Over a million developers have joined DZone.
{{announcement.body}}
{{announcement.title}}

Performance With Java8 Streams

DZone's Guide to

Performance With Java8 Streams

Here, we take a look at the mechanisms of the three main factors in Java8 Streams added to boost application performance.

· Performance Zone
Free Resource

Learn how real real-time monitoring is critical for DevOps. Because you can't build what you can't see.

Java8 Streams was a very big addition to the Java programming language which was introduced to achieve the best performance. In the last few years, the programming has been changed drastically per the way hardware evolved, where parallel processing, real-time, cloud, and several other approaches have been introduced to achieve higher performance.

In Java8 Streams, performance is achieved by parallelism, laziness, and using short-circuit operations, but there is a downside as well, and we need to be very cautious while choosing Streams, as it may degrade the performance of your application.

Let us look at these factors which are meant for Streams' performance.

Parallelism

Parallelism utilizes hardware capabilities at their best, as nowadays, more CPU cores are available on a computer, so it doesn't make sense to have a single thread in a multi-core system. Designing and writing multi-threaded applications is challenging and error-prone, hence Streams has two implementations: sequential and parallel. Using parallel Streams is easy and no expertise is needed for thread handling.

In Java Streams, parallelism is achieved by using the  Fork-Join principle. As per the Fork-Join principle, it divides larger tasks into smaller sub-tasks (known as forking), and then processes the sub-tasks in parallel to utilize all the available hardware, then combines the results together (known as Join) to form an integrated result.

You need to be very wise when you are choosing between sequential and parallel; as parallelism doesn't mean to be better always.

Let us look at an example.

StreamTest.java:

package test;
import java.util.ArrayList;
import java.util.List;

public class StreamTest {

 static List < Integer > myList = new ArrayList < > ();

 public static void main(String[] args) {

  for (int i = 0; i < 5000000; i++)
   myList.add(i);

  int result = 0;
  long loopStartTime = System.currentTimeMillis();
  for (int i: myList) {
   if (i % 2 == 0)
    result += i;
  }

  long loopEndTime = System.currentTimeMillis();

  System.out.println(result);

  System.out.println("Loop total Time = " + (loopEndTime - loopStartTime));

  long streamStartTime = System.currentTimeMillis();

  System.out.println(myList.stream().filter(value -> value % 2 == 0).mapToInt(Integer::intValue).sum());

  long streamEndTime = System.currentTimeMillis();
  System.out.println("Stream total Time = " + (streamEndTime - streamStartTime));

  long parallelStreamStartTime = System.currentTimeMillis();
  System.out.println(myList.parallelStream().filter(value -> value % 2 == 0).mapToInt(Integer::intValue).sum());

  long parallelStreamEndTime = System.currentTimeMillis();

  System.out.println("Parallel Stream total Time = " + (parallelStreamEndTime - parallelStreamStartTime));
 }
}

O/P -

820084320
Loop total Time = 17
820084320
Stream total Time = 81
820084320
Parallel Stream total Time = 30

As you can see, a for loop is really good in this case; hence, without proper analysis, don't replace for loop with streams.  Here we can see the good performance of parallel Streams over normal Streams. 

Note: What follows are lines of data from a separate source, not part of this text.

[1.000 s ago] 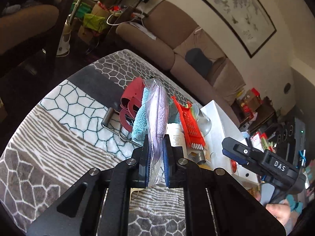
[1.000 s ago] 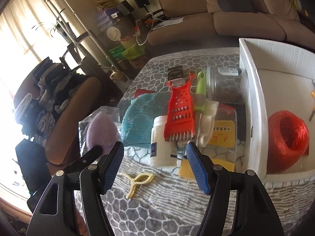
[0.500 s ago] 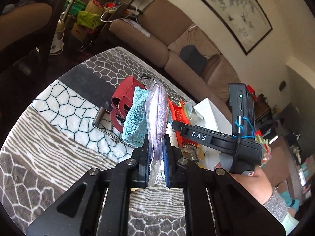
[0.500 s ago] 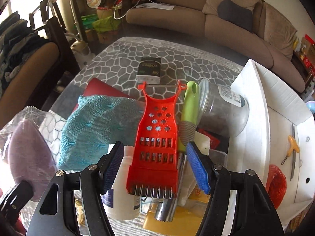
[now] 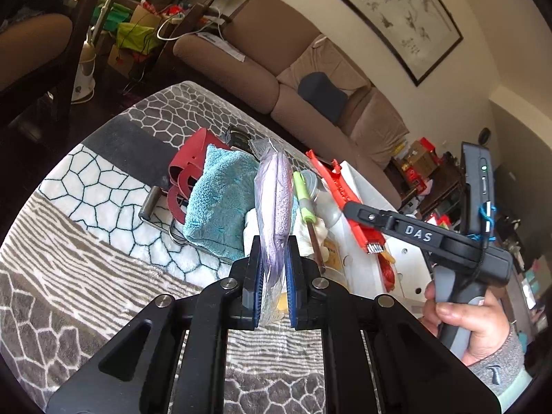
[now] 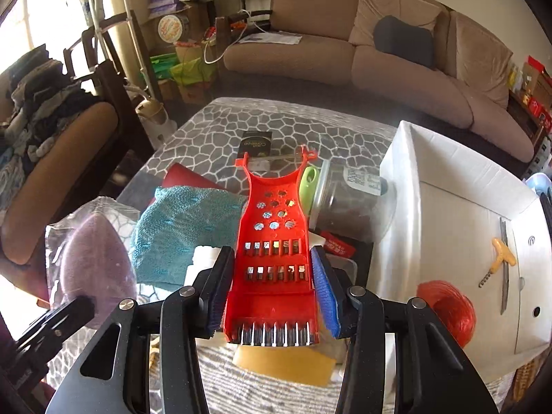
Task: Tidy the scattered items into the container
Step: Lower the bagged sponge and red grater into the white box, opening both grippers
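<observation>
My left gripper (image 5: 272, 286) is shut on a clear bag holding a purple sponge (image 5: 276, 203) and holds it above the table; the bag also shows at the left of the right wrist view (image 6: 93, 265). My right gripper (image 6: 272, 293) is open, its fingers on either side of a red plastic grater (image 6: 276, 238) that lies on the pile of items; whether the pads touch it I cannot tell. The white container box (image 6: 459, 214) stands to the right, with a red twine ball (image 6: 448, 310) and a corkscrew (image 6: 502, 265) inside.
The pile holds a teal cloth (image 6: 183, 231), a white bottle (image 6: 201, 258), a green-handled tool (image 6: 308, 179), a clear jar (image 6: 348, 203), a yellow packet (image 6: 286, 362), a dark small box (image 6: 257, 141) and red straps (image 5: 186, 172). A sofa (image 6: 345, 55) stands behind the table.
My right gripper has moved forward and down over the pile until its fingers straddle the red grater. My left gripper still holds the bagged sponge, barely moved.
</observation>
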Action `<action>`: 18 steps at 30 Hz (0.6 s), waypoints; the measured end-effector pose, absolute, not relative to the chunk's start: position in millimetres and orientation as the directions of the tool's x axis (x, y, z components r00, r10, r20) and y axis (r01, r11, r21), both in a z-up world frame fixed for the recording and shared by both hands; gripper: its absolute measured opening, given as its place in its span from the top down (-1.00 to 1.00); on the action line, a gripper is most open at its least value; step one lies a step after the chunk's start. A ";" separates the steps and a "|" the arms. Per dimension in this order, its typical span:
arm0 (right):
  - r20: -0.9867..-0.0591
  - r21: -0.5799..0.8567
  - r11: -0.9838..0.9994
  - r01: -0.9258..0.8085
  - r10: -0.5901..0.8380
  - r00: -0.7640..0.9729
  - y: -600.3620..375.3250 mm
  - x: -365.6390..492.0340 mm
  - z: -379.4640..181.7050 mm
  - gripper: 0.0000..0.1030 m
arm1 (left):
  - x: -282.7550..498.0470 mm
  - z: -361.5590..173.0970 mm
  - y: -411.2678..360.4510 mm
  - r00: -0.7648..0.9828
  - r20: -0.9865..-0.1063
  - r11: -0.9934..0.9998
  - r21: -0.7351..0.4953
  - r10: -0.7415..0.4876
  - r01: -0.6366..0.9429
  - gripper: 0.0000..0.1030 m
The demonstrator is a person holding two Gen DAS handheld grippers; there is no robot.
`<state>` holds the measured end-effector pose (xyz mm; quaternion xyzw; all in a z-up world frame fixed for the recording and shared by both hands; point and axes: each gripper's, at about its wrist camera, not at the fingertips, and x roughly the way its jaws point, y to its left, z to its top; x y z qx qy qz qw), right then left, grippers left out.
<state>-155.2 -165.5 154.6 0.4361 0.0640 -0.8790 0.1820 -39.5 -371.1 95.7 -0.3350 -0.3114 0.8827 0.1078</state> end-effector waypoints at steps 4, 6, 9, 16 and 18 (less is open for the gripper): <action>-0.764 0.135 -0.925 0.356 -0.326 -0.558 -123.3 -137.6 178.0 0.10 | -33.2 101.8 -348.9 -0.735 -0.516 -0.779 -0.627 0.441 -0.027 0.81; -0.750 0.163 -0.925 0.343 -0.342 -0.567 -100.8 -128.9 187.1 0.10 | -33.2 109.3 -333.9 -0.723 -0.518 -0.781 -0.622 0.457 -0.048 0.81; -0.741 0.192 -0.928 0.319 -0.351 -0.572 -65.3 -121.0 195.2 0.10 | -36.1 128.4 -306.4 -0.709 -0.514 -0.784 -0.615 0.483 -0.088 0.81; -0.729 0.209 -0.953 0.221 -0.302 -0.614 32.4 -122.5 202.7 0.10 | -73.8 176.0 -222.4 -0.674 -0.530 -0.813 -0.552 0.514 -0.185 0.81; -0.731 0.212 -0.959 0.186 -0.282 -0.621 62.0 -127.2 200.9 0.10 | -90.7 178.4 -194.8 -0.656 -0.550 -0.821 -0.535 0.517 -0.198 0.81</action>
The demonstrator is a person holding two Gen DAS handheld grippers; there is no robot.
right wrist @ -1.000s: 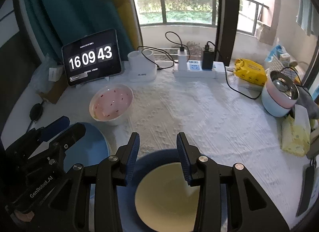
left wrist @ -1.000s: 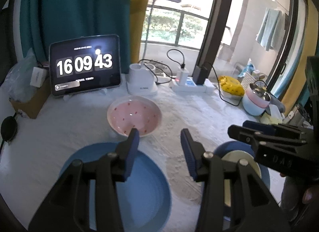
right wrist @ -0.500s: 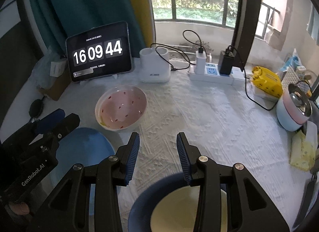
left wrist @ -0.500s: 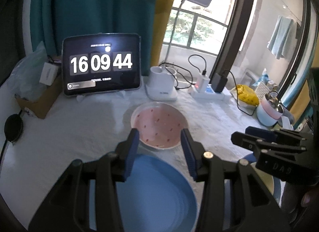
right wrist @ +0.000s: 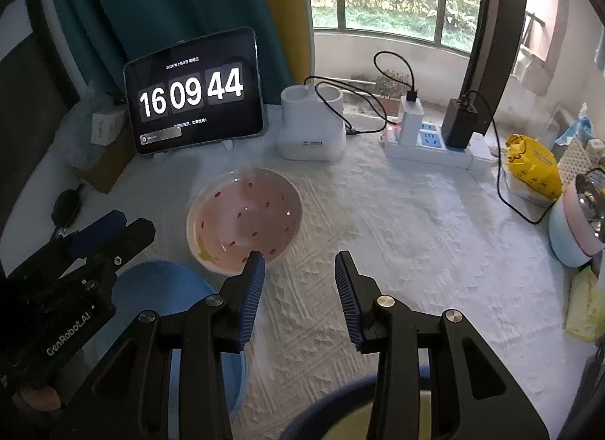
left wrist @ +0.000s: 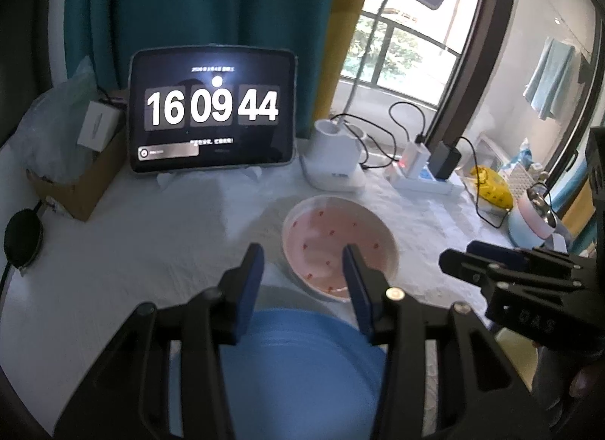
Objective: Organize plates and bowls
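Observation:
A pink bowl with red specks [left wrist: 338, 247] [right wrist: 245, 220] sits mid-table on the white cloth. A light blue plate [left wrist: 298, 368] [right wrist: 159, 285] lies in front of it, under my left gripper [left wrist: 302, 281], which is open and empty above the plate's far rim. My right gripper [right wrist: 298, 285] is open and empty over bare cloth, to the right of the pink bowl. A dark blue plate [right wrist: 332, 406] holding a cream bowl [right wrist: 355, 425] shows at the bottom edge of the right wrist view, mostly hidden by the gripper.
A tablet showing a clock [right wrist: 193, 95] stands at the back left, a white lamp base [right wrist: 312, 126] and power strip [right wrist: 431, 145] behind the bowl. A cardboard box [left wrist: 79, 175] is at left; a yellow pack [right wrist: 533, 167] and pink-blue pot [right wrist: 578, 228] at right.
Both grippers have pulled back and risen. The left view has swung left, so the pink bowl now sits to the right. The dark blue plate with the cream bowl has slid to the bottom edge.

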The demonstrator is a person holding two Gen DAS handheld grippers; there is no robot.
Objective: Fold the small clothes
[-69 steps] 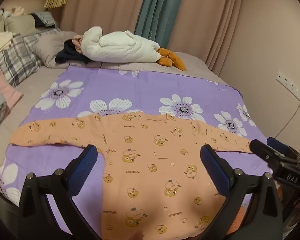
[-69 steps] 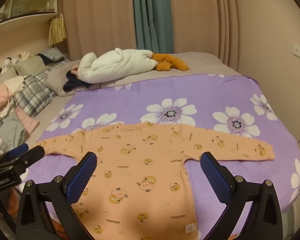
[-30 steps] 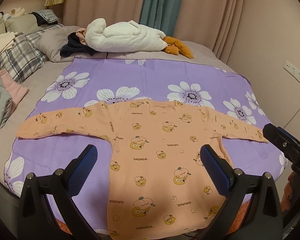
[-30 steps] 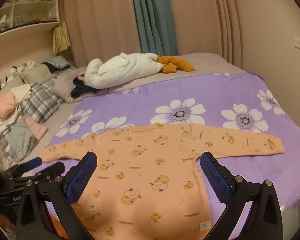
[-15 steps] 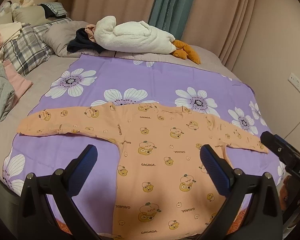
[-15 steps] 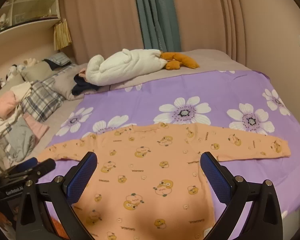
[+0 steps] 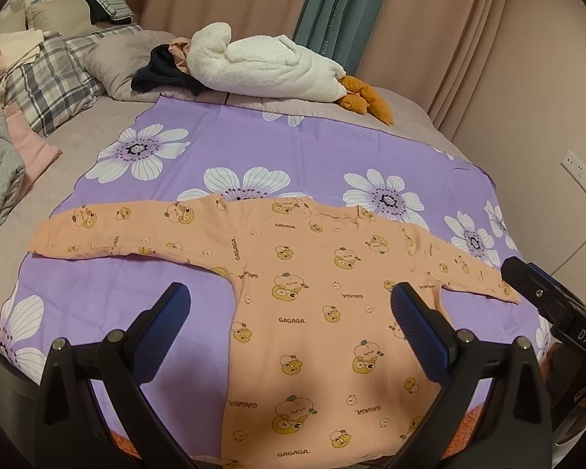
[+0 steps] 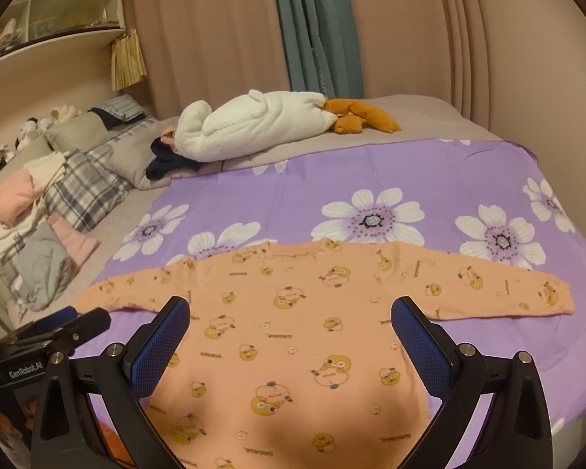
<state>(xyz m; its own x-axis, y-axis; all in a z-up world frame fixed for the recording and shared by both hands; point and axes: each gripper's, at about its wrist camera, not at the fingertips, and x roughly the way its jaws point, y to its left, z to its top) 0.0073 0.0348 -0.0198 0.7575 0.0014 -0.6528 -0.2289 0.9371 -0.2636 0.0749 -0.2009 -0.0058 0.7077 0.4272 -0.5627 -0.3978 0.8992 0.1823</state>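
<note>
Orange top [image 7: 312,305] flat; sleeves across bed; collar away | left gripper [image 7: 293,324], right gripper [image 8: 291,328]: jaws wide, empty

The left gripper [image 7: 291,326] has black plastic arms, silver screws and bumpy blue pads [image 7: 420,332]; the right gripper [image 8: 291,342] looks the same; white letters mark both.

Bare purple sheet [image 7: 293,148] around orange top [image 7: 312,293]
</note>
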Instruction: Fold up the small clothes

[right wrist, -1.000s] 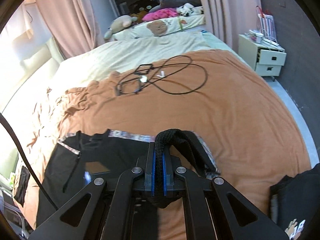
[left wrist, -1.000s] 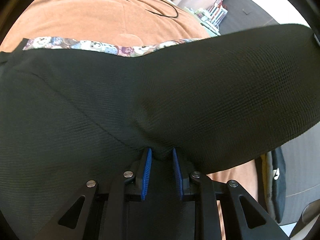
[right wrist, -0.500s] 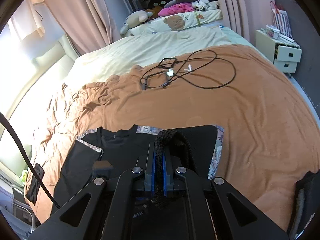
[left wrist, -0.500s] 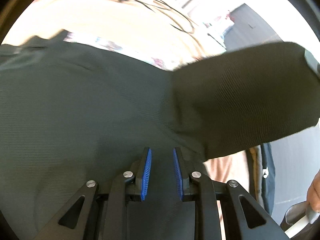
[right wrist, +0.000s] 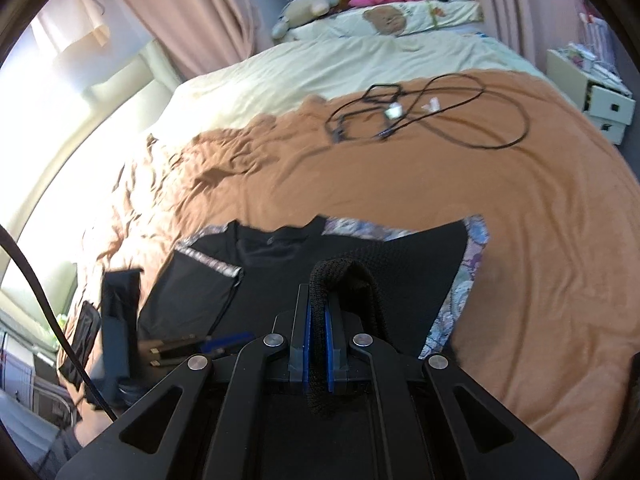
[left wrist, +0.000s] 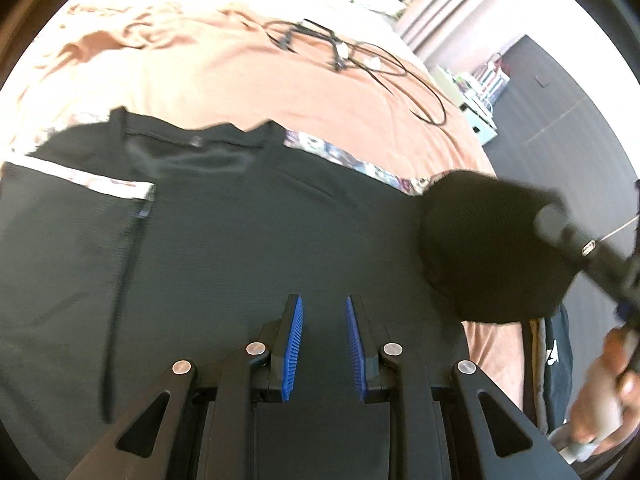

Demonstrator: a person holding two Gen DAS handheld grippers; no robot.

Note: Results may vary on different hardware.

Laziness

As we know, Java8 Streams have two types of operations, known as Intermediate and Terminal. These two operations are meant for processing and providing the end results, respectively. You might have seen that if a terminal operation is not associated with intermediate operations, it can't be executed.

In summary, intermediate operations just create another stream, but won't perform any processing until the terminal operation is called. Once the terminal operation is called, traversal of streams begins and the associated function is applied one by one. Intermediate operations are lazy operations, so Streams supports laziness.

Note: In the case of parallel streams, this won't traverse the streams one by one at the terminal, but in parallel, and depends upon the number of cores your machine has.

Consider a situation where we have a snippet of streams, but with intermediate operations only, and the terminal operations are placed later in the application (which may or may not be required and depends upon the user request). In this case, the streams intermediate operations will create another stream for terminal operations but will not perform the actual processing; which would be helpful to improve performance.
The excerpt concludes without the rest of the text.